▶ **Problem details**
Extract each line of the material that follows exactly and omit its pictures.

▶ **Supplied data**
====================

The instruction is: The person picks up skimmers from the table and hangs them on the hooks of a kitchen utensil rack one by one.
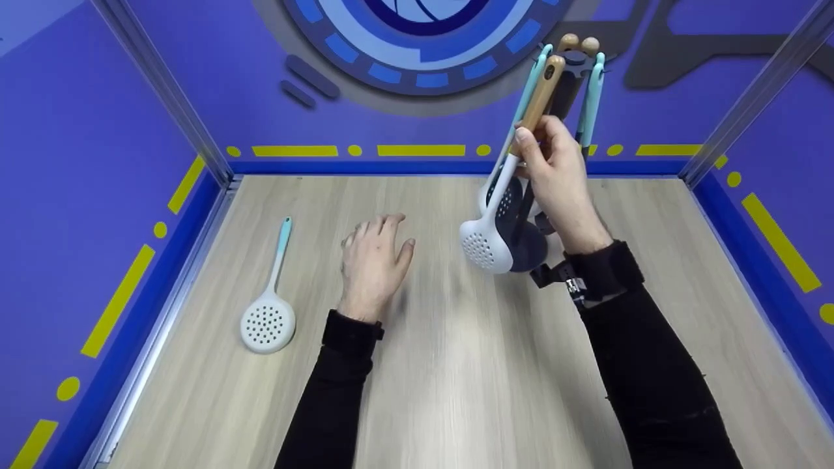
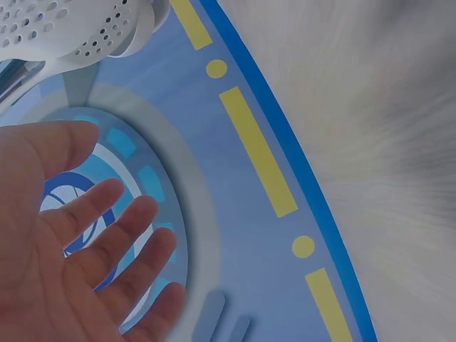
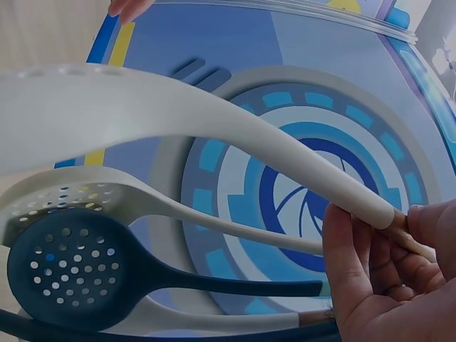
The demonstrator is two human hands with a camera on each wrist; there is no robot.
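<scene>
My right hand (image 1: 560,176) pinches the wooden handle of a white slotted skimmer (image 1: 485,246) between thumb and fingers. Its perforated head points down, in front of a rotating-style utensil stand (image 1: 575,58) with other utensils hung around it. Seen from the right wrist, the white skimmer's neck (image 3: 285,160) runs into the grip, above a dark blue skimmer (image 3: 75,267) and another white perforated one (image 3: 78,192). My left hand (image 1: 374,264) hovers over the table with fingers spread loosely, holding nothing; its palm (image 2: 78,256) shows in the left wrist view.
A pale skimmer with a teal handle (image 1: 267,322) lies on the wooden table (image 1: 443,391) left of my left hand. Teal-handled utensils (image 1: 591,98) hang at the stand's right. Blue printed walls (image 1: 417,124) enclose the table at the back and sides.
</scene>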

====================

▶ **Result**
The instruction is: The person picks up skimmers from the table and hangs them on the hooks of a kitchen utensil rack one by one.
The demonstrator is two human hands with a camera on each wrist; there is no robot.
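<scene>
My right hand (image 1: 560,176) pinches the wooden handle of a white slotted skimmer (image 1: 485,246) between thumb and fingers. Its perforated head points down, in front of a rotating-style utensil stand (image 1: 575,58) with other utensils hung around it. Seen from the right wrist, the white skimmer's neck (image 3: 285,160) runs into the grip, above a dark blue skimmer (image 3: 75,267) and another white perforated one (image 3: 78,192). My left hand (image 1: 374,264) hovers over the table with fingers spread loosely, holding nothing; its palm (image 2: 78,256) shows in the left wrist view.
A pale skimmer with a teal handle (image 1: 267,322) lies on the wooden table (image 1: 443,391) left of my left hand. Teal-handled utensils (image 1: 591,98) hang at the stand's right. Blue printed walls (image 1: 417,124) enclose the table at the back and sides.
</scene>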

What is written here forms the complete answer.